A joint project between TalTech’s Department of Electrical Power Engineering and Mechatronics, the TalTech Small Boat Competence Center, and Baltic Workboats. The goal was to automate käigukatsed — vessel speed and maneuverability sea trials — that had traditionally required a human captain to run the boat manually while a second person logged readings on paper. Different captains meant inconsistent inputs; manual logging meant inconsistent data. Removing the captain from the loop needed a vessel that could see what was around it. The thesis built the perception layer: an embedded computer-vision system mounted in the boat’s forward control mast, fused with the existing x-band radar, AIS, and wind sensor, feeding object detections to the autopilot. Solo implementation, mentored on hardware + hypothesis by Heigo Mõlder (PhD) and Karl Janson (PhD).
The problem
Three camera streams at 1080p+, real-time ship detection at ≥15 FPS and ≥75% accuracy, on a sealed embedded box mounted in a boat mast — without monopolising the same Jetson that ran the radar bridge and the autopilot’s control loop.
The brief was concrete: simultaneous input from three cameras (≥1000×1000 px each), ship-detection accuracy ≥75%, throughput ≥15 FPS, all running in a sealed enclosure exposed to weather and a wide thermal envelope. Software-wise, the harder constraint was sharing the embedded computer — radar, AIS, and the autopilot’s control loop all lived on the same Jetson, so leaving CPU and GPU headroom was non-negotiable. The early version of the pipeline failed both ways: pulling raw video off three camera streams saturated the CPU on its own (radar communication degraded, thermal headroom evaporated), and the unoptimised PyTorch models barely touched the GPU’s actual capacity. The system needed re-architecting so each piece of silicon did the work it was best at.
The approach
Containerised PyTorch + YOLOv5 (Ultralytics) pipeline on a Jetson AGX Xavier 32GB, with NVDEC-accelerated camera decoding through GStreamer, and TensorRT FP16 conversion via ONNX — built mirrored across x86_64 dev and aarch64 production containers.

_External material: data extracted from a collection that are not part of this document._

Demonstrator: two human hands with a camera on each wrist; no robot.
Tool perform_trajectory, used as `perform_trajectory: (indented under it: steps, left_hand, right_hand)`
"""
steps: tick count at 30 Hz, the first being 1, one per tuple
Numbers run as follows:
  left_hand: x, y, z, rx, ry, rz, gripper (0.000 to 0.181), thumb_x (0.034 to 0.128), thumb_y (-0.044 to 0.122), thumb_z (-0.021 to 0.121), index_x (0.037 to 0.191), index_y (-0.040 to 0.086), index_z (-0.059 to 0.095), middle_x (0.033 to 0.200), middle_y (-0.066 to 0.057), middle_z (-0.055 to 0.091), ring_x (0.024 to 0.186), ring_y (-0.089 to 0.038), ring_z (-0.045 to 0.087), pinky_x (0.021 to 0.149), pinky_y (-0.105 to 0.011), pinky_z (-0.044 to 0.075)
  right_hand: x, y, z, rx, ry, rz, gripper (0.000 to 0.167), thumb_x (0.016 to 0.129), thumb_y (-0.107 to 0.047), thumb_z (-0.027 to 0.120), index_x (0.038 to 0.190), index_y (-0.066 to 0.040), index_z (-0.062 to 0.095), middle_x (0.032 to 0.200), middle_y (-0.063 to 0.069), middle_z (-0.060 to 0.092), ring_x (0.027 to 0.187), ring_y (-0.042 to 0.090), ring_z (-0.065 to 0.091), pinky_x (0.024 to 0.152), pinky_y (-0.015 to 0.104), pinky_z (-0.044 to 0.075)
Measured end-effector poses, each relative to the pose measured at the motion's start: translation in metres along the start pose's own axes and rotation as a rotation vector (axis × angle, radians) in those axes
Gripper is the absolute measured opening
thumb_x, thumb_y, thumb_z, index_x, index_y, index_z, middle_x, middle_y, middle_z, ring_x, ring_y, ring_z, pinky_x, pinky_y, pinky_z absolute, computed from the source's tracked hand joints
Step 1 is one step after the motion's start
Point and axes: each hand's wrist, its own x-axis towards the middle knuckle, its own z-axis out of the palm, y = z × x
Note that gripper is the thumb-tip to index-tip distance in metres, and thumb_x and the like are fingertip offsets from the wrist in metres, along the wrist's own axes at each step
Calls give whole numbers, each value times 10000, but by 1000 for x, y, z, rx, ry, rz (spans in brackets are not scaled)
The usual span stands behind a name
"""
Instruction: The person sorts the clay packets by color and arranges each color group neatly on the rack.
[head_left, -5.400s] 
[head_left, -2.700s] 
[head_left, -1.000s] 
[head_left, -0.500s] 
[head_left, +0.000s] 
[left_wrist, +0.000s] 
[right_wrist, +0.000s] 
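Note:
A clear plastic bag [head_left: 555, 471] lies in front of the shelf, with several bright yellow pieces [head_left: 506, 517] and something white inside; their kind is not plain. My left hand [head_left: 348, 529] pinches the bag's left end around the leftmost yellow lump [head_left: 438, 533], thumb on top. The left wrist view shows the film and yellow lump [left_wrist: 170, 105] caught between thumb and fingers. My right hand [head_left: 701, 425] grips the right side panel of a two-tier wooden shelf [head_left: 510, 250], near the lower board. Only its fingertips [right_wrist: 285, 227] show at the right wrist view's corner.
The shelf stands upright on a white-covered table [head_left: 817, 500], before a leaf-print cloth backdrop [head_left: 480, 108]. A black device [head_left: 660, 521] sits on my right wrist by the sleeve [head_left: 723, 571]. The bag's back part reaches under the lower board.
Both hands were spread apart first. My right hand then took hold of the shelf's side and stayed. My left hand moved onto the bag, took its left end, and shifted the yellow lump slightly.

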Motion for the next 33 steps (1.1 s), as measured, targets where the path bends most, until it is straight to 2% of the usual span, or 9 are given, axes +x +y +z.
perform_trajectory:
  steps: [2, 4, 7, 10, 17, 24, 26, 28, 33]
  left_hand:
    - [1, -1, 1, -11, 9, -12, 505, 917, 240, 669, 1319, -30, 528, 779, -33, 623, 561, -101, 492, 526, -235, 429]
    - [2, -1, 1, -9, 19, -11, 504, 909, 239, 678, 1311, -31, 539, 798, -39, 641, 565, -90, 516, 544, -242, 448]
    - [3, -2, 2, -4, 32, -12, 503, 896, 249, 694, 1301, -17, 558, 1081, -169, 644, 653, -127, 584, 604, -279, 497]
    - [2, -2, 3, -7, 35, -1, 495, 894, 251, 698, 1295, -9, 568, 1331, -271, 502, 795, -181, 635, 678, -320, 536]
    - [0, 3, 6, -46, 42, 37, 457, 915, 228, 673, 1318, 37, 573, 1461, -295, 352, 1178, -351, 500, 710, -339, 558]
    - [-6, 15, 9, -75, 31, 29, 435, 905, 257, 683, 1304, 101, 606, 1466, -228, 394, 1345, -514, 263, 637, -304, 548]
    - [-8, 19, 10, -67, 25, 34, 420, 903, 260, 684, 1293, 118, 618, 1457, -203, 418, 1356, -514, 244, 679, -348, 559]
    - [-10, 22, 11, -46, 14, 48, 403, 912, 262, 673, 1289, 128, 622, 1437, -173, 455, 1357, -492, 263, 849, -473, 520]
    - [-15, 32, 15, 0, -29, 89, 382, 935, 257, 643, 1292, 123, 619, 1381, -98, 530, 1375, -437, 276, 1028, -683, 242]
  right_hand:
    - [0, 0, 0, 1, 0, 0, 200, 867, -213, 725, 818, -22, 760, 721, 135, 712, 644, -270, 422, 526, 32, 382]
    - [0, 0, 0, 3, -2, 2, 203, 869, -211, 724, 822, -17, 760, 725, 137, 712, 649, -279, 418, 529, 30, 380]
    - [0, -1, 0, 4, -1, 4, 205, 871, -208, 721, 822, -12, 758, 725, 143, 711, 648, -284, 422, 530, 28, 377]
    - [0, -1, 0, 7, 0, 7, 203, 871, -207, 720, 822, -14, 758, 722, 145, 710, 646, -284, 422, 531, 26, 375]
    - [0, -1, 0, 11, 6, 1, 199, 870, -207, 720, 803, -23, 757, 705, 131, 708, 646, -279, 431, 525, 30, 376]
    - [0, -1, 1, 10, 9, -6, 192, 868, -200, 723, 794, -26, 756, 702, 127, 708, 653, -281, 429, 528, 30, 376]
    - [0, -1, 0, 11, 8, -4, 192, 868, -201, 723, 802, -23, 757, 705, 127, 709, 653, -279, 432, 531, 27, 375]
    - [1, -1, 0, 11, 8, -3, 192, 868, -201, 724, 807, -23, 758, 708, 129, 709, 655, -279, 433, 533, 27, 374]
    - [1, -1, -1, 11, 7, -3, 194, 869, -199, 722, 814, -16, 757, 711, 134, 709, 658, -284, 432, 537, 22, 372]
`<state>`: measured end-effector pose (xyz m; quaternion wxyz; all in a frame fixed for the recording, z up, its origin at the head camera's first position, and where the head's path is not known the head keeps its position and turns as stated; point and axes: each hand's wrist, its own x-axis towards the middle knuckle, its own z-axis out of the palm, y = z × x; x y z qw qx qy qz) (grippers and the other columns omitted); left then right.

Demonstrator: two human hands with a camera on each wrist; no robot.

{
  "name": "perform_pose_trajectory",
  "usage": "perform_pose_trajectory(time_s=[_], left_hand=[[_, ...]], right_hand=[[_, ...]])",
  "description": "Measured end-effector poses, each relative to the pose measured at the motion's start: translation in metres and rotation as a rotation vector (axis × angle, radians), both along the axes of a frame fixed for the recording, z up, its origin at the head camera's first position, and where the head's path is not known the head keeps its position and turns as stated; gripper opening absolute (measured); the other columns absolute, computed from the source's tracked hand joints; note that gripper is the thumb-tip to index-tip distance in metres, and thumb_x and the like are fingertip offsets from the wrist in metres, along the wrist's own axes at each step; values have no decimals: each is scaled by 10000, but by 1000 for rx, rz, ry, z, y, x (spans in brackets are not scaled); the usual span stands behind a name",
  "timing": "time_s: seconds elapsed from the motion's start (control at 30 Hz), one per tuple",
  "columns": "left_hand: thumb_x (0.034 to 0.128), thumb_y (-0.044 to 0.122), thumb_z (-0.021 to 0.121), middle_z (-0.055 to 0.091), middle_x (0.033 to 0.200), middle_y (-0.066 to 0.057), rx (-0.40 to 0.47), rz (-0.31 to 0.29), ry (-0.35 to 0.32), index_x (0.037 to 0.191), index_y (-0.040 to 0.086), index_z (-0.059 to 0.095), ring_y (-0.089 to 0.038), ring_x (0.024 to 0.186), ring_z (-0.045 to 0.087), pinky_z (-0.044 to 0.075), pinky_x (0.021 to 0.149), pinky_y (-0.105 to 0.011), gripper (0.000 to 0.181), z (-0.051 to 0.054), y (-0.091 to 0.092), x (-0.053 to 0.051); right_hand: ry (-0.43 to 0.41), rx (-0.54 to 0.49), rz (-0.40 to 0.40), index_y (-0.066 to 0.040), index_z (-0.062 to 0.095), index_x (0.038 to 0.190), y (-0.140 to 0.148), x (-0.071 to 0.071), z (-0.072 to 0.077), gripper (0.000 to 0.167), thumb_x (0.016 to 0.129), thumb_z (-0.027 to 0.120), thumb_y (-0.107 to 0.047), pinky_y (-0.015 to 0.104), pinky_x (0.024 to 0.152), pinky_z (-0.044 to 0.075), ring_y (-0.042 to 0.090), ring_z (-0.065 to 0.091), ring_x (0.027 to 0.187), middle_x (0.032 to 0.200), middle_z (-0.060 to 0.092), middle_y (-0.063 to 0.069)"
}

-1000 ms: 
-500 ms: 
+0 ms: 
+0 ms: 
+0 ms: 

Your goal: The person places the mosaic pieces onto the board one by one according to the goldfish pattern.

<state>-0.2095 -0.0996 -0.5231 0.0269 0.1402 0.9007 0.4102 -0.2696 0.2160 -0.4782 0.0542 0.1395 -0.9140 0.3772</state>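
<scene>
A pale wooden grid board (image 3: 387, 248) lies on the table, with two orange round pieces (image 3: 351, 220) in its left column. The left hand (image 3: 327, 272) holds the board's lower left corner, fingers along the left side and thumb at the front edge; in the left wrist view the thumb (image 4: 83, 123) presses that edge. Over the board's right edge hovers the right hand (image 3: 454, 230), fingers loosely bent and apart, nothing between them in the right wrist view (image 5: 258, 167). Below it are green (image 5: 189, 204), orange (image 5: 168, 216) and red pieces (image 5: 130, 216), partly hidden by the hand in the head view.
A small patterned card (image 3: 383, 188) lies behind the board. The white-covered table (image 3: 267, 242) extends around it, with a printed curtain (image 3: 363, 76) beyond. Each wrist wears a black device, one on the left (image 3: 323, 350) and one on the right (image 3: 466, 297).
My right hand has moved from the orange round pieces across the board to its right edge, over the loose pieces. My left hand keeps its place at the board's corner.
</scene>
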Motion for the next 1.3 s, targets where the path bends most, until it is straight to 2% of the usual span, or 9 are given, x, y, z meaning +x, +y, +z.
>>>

Compute: Jetson AGX Xavier 32GB, chosen against the smaller Jetsons specifically for its 512-core Volta GPU, 64 Tensor Cores, dual NVDLA deep-learning accelerators, and 256-bit LPDDR4x memory at 136.5 GB/s — enough headroom to run a larger model and still leave CPU cycles for the radar + AIS bridging code. Cameras: started with the SurveilsQUAD Sony IMX290 multi-camera system, hit a cable-length limitation in the mast enclosure, and switched to Arducam Fisheye 5MP modules — the layout flexibility was worth the slight resolution trade-off. Model: YOLOv5 (Ultralytics), chosen over FasterRCNN / MobileNet SSD V2 / EfficientDet because of its single-pass architecture (CSPNet backbone, PANet neck, YOLO head) and the cleanest path through TensorRT. Pipeline: Docker containers mirrored across x86_64 (dev, NGC PyTorch base) and aarch64 (production, L4T-ML base) so the same code ran on both — small architecture-detecting helpers swapped the GStreamer decoder element (nvv4l2decoder on Jetson, software path in dev). Optimisation: PyTorch → ONNX → TensorRT FP16 conversion to push the model onto the Tensor Cores; OpenCV reserved for what the GPU couldn’t do.
The results
Average 3.5× inference speedup (best case 4.3×) from TensorRT FP16 optimisation, with a negligible 1.7×10⁻³ mAP loss, while energy use dropped 26.8% (20.1W → 14.7W) and GPU utilisation went from 43.1% to 99.8%.
Measured over 1000 inference iterations on a Jetson AGX Xavier 32GB, across YOLOv5n/n6/s/s6/m/m6/l/l6/x/x6 at 640×640 and 1280×1280 input resolutions, with one and three parallel camera inputs. The headline numbers: average 3.5× speedup after TensorRT FP16 conversion, with the best model pair (YOLOv5l6) hitting 4.3× faster than its unoptimised PyTorch counterpart. Accuracy was effectively preserved — average mAP loss across the model lineup was 1.7×10⁻³, well within margin of error for the application. Power and thermal envelope improved in lockstep: 26.8% less energy (20.1W → 14.7W average), operating temperature down 3.3% (46°C → 44.5°C), GPU utilisation 43.1% → 99.8% — the GPU was finally doing the work the CPU had been doing badly. Accuracy plateaued at the YOLOv5m / YOLOv5l models; bigger architectures didn’t earn their inference cost on this dataset, so the deployed model sat at the knee of the curve.